Bambara – Stray

Sing Me To The Street commence par un synthétiseur fantomatique et une percussion lointaine mais c’est avec la ligne de basse que le morceau prend son envol. On marche la nuit dans une ruelle sombre. Nous sommes perdus dans les années 90. Les intonations de Reid Bateh évoquent autant un Jeffrey Lee Pierce apaisé que le Nick Cave alors narrateur d’histoire de fantômes gothiques sur Red Right Hand. On marche dans les rues de Birmingham au siècle dernier. On roule sur les routes sombres d’une Amérique hantée par les enquêtes surnaturelles du FBI. On se perd dans des pavillons de banlieue terrorisés par un slasher au masque pathétique. Il faut bien comprendre que le groupe Bambara, formé par les frères Reid et Blaze Bateh, c’est avant-tout l’artisanat d’une série B horrifique, un long-travelling, une photo bleu-orange, un thriller monstrueux où l’on découvre, effrayé, une armée de croque-mitaines.

Sing Me To The Street c’est tout ça et bien plus encore. Il y a cette basse qui se lance dans un étrange numéro d’équilibriste. Elle est à la fois omniprésente et totalement distante. La guitare se contente d’accompagner. Elle reste à côté du morceau avant de jeter une phrase lointaine pour invoquer le fantôme de Rowland S. Howard pour quelques riffs alambiqués. Reid Bateh se traine. Il prend le temps de nous raconter ses histoires mortifères avant de disparaître progressivement, comme si nous n’avions jamais existé. Et les choeurs de Drew Citron et Ani Ivry-Block sont là pour contrebalancer cette envie d’être abattu comme un vieux cheval.

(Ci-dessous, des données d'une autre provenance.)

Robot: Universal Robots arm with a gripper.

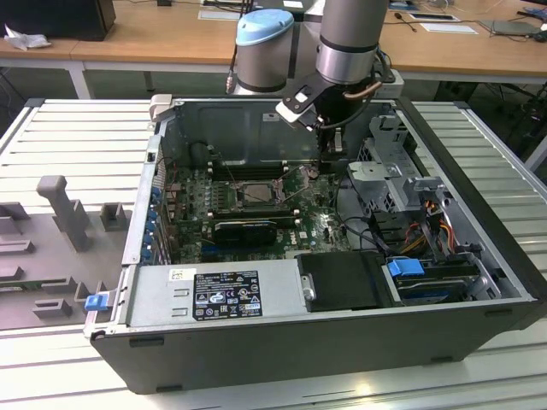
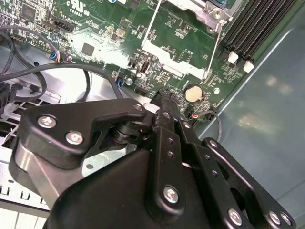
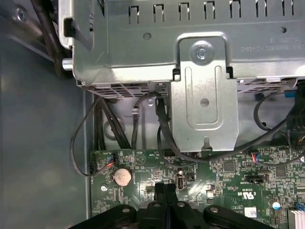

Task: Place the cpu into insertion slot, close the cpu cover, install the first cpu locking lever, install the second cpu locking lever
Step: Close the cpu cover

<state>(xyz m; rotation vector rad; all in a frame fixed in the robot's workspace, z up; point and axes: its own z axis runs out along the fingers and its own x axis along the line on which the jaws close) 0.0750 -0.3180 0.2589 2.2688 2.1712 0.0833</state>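
Observation:
An open computer case (image 1: 479,282) lies on the table. On its green board sits the insertion slot (image 1: 256,195), a dark square socket with a metal surround (image 2: 212,12). A pale grey square that looks like the cpu (image 1: 255,196) lies in it. The cpu cover (image 2: 176,64), a thin silver frame, stands swung up off the socket on the side towards my gripper. My gripper (image 1: 328,159) hangs over the board at the exterior view's right of the socket, clear of the cover. Its fingertips (image 3: 164,190) press together with nothing between them, above the board near a coin battery (image 2: 193,92).
A silver drive cage (image 3: 205,86) with black cables (image 3: 162,129) stands close beside the gripper. Long black memory slots (image 2: 257,24) run behind the socket, and a black graphics card (image 1: 248,231) lies in front. A power supply (image 1: 214,295) is at the case front, a grey fixture (image 1: 60,213) outside it.

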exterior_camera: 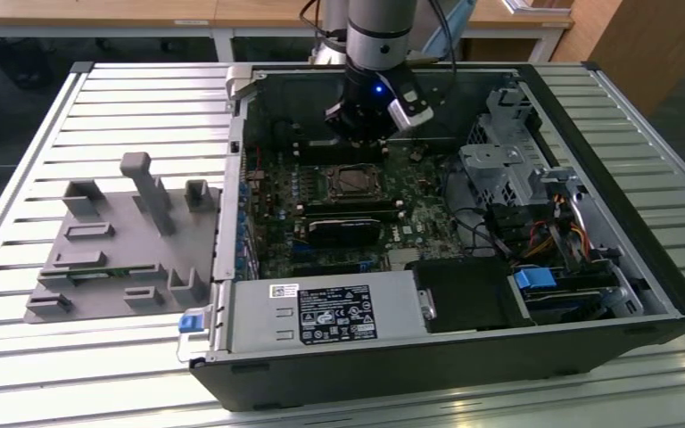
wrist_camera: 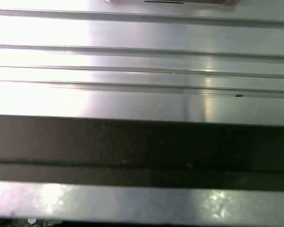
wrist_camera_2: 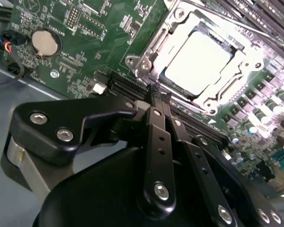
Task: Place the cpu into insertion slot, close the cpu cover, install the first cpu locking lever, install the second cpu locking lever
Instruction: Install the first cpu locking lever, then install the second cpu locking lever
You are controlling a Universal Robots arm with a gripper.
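Gripper (wrist_camera_2: 156, 92) fingers are closed together with nothing between them; in the second wrist view the two black fingers (wrist_camera_2: 157, 137) meet at a narrow tip just short of the socket's near edge, above a long black card slot (wrist_camera_2: 128, 87). In the exterior view the gripper (exterior_camera: 364, 134) hangs inside the open case (exterior_camera: 438, 374), just at 12 o'clock of the slot (exterior_camera: 351, 182). The cpu (wrist_camera_2: 196, 61) lies flat in the slot (wrist_camera_2: 146, 64), its pale metal top showing bright through the square cut-out of the cover (wrist_camera_2: 246, 59). The cover lies down flat around the chip, its silvery frame bordering all four sides. Whether the locking levers are latched cannot be told. The slot sits on the green board (exterior_camera: 420, 227), roughly at the board's centre. At 6 o'clock of the slot in the exterior view lie long black slots (exterior_camera: 345, 214). A round coin cell (wrist_camera_2: 43, 41) sits on the board well apart from the socket in the second wrist view. At 3 o'clock of the board stands a metal drive cage (exterior_camera: 503, 169) with cables. At 9 o'clock of the case a grey fixture (exterior_camera: 122, 241) rests on the slatted table (exterior_camera: 104, 98). The first wrist view shows ribbed metal slats (wrist_camera: 142, 66) and a dark band (wrist_camera: 142, 151).
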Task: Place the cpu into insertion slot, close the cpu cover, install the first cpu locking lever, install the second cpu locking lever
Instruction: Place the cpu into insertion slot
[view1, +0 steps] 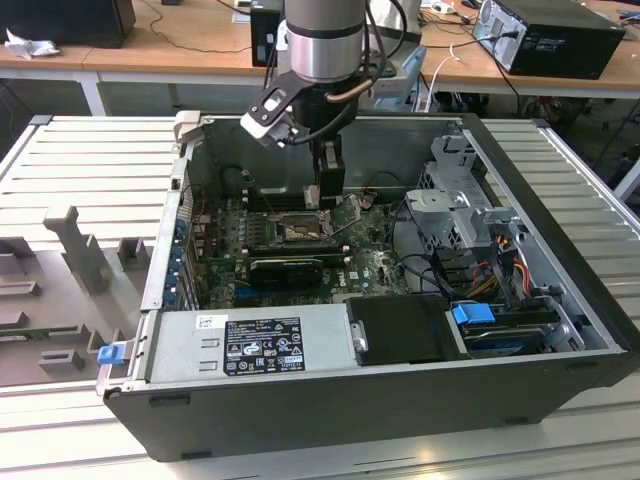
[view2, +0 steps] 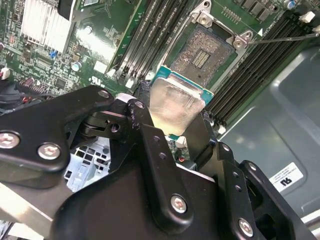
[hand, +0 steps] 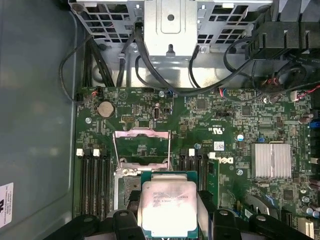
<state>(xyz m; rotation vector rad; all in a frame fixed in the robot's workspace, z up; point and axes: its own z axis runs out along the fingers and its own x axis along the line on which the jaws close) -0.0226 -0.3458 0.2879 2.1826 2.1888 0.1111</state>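
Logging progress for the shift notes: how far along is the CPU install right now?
Nothing is finished yet. In hand: the gripper is shut on the cpu, held above the board near the insertion slot, which is bare. Left: seating the cpu, closing the cpu cover, which stands open, and fastening both locking levers; one lever sticks out unlatched.

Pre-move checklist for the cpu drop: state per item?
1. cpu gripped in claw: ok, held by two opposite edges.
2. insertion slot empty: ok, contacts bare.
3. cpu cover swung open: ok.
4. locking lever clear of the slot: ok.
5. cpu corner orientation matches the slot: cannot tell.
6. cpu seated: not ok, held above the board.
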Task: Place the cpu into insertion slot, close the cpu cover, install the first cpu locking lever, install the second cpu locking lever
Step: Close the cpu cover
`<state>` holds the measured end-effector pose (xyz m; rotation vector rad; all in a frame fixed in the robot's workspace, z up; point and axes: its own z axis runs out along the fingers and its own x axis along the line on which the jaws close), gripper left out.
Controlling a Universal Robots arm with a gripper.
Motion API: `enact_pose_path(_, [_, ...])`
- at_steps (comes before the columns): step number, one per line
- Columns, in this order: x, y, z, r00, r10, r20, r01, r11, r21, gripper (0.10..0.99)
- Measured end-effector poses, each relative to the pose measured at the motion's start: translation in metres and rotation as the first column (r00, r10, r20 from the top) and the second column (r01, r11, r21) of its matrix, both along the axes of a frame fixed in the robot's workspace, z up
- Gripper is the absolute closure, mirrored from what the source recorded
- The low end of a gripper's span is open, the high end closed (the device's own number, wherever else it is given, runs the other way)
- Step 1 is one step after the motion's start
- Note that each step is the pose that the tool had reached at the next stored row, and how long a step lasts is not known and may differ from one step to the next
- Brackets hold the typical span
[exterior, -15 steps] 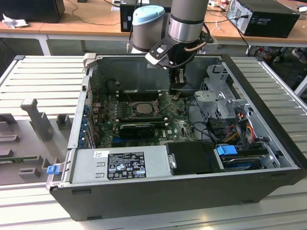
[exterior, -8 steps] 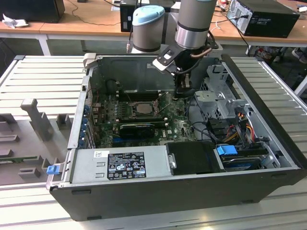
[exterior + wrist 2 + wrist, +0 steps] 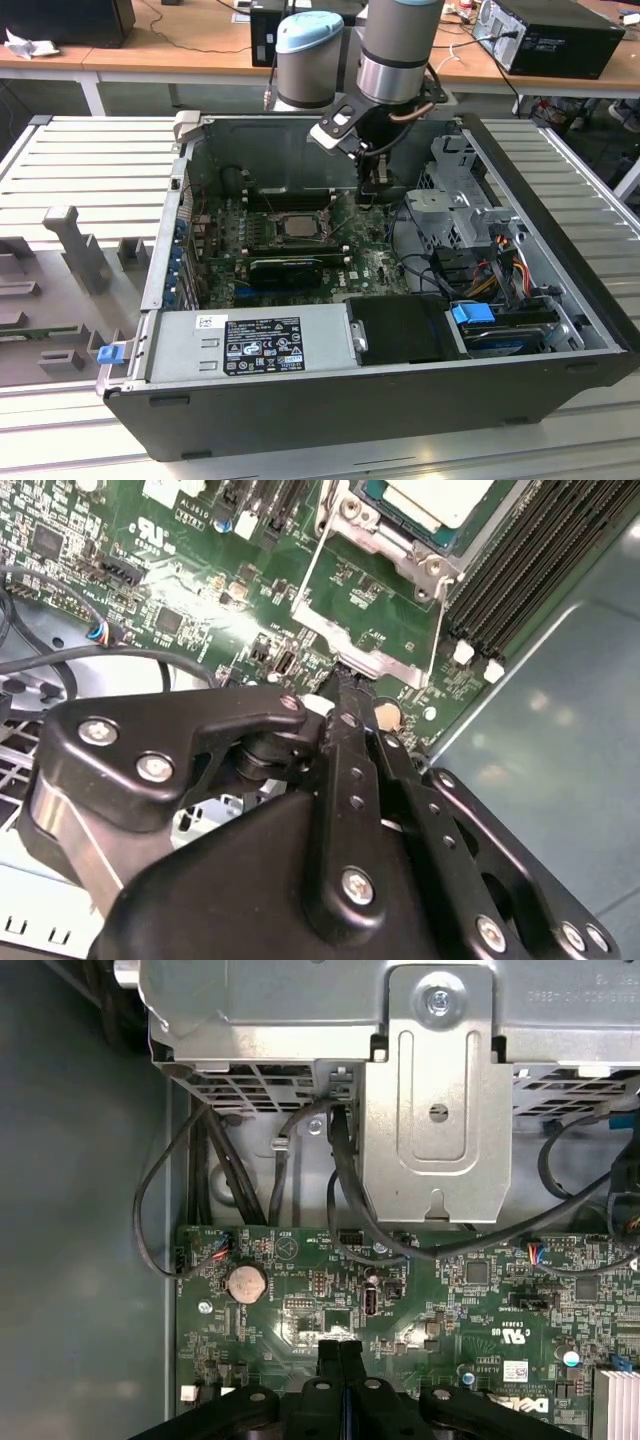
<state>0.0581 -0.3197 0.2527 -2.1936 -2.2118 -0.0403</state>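
Observation:
The cpu lies flat in the insertion slot on the green motherboard inside the open computer case; its pale top is seen in the second wrist view. The silver cpu cover lies down around the chip, its tongue pointing at my gripper. Two thin wire levers run along the socket's sides. My gripper hangs low over the board at the socket's side on the exterior view's right. Its black fingers are shut together, tips right at the cover's tongue. Nothing shows between the fingers.
A metal drive cage with black cables stands close behind the gripper. Long black memory slots flank the socket. A black card and the power supply sit toward the case front. The case walls hem in the arm.

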Motion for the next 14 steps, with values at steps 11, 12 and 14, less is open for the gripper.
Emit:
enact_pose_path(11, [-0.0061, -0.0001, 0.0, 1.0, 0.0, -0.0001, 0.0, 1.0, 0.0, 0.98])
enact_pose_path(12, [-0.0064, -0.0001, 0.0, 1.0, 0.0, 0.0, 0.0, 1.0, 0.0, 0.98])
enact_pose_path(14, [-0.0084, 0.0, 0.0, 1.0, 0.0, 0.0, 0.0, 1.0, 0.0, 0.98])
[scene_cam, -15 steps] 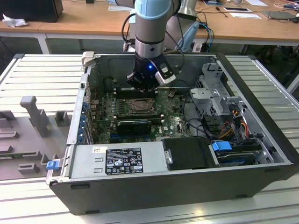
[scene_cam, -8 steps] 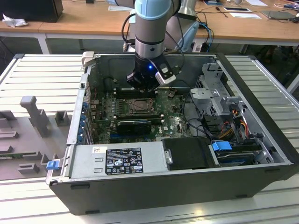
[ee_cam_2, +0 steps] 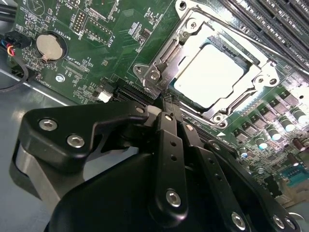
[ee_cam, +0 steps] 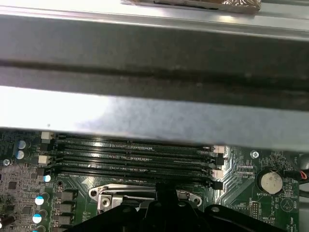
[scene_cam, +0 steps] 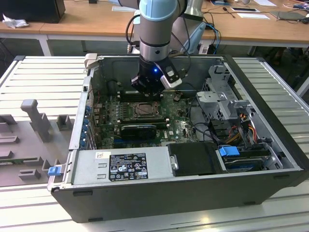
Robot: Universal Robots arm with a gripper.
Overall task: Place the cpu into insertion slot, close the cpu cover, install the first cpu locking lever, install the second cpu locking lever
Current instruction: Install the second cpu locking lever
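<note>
Tool (ee_cam_2: pixel 166 104): black fingers drawn narrow, tips together at the socket's edge, nothing held. It hangs low inside the open computer case (scene_cam: pixel 270 164), between the case's far wall and the black ribbed block (scene_cam: pixel 138 129).

Cpu (ee_cam_2: pixel 208 75): lies flat in the insertion slot (ee_cam_2: pixel 166 53), silvery top up.

Cpu cover (ee_cam_2: pixel 251 79): lies down around the cpu.

Memory slots (ee_cam: pixel 130 157): long, running alongside the socket.

Bench (scene_cam: pixel 43 111): grey, ribbed, beside the case.

Light: you have even overhead room light in the exterior view, case interior dimmer | Glare: the cpu (ee_cam_2: pixel 208 75) top blows out white in the second wrist view | Shadow: the gripper (ee_cam_2: pixel 166 104) linkage reads dark | Focus: case wall (ee_cam: pixel 154 116) soft in the first wrist view.
</note>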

Sing Me To The Street c’est le genre de morceau sombre que j’ai envie d’écouter en boucle lorsque la nuit tombe, en étant légèrement aviné. La production cagneuse contraste avec sa noirceur gothique mais c’est le lot des musiciens qui s’aventurent dans le Southern Gothic. Sing Me To The Street s’arrête subitement, sur un dernier coup de batterie et j’imagine déjà Bambara jouer en concert. Nul doute que la soirée soit d’une rare intensité.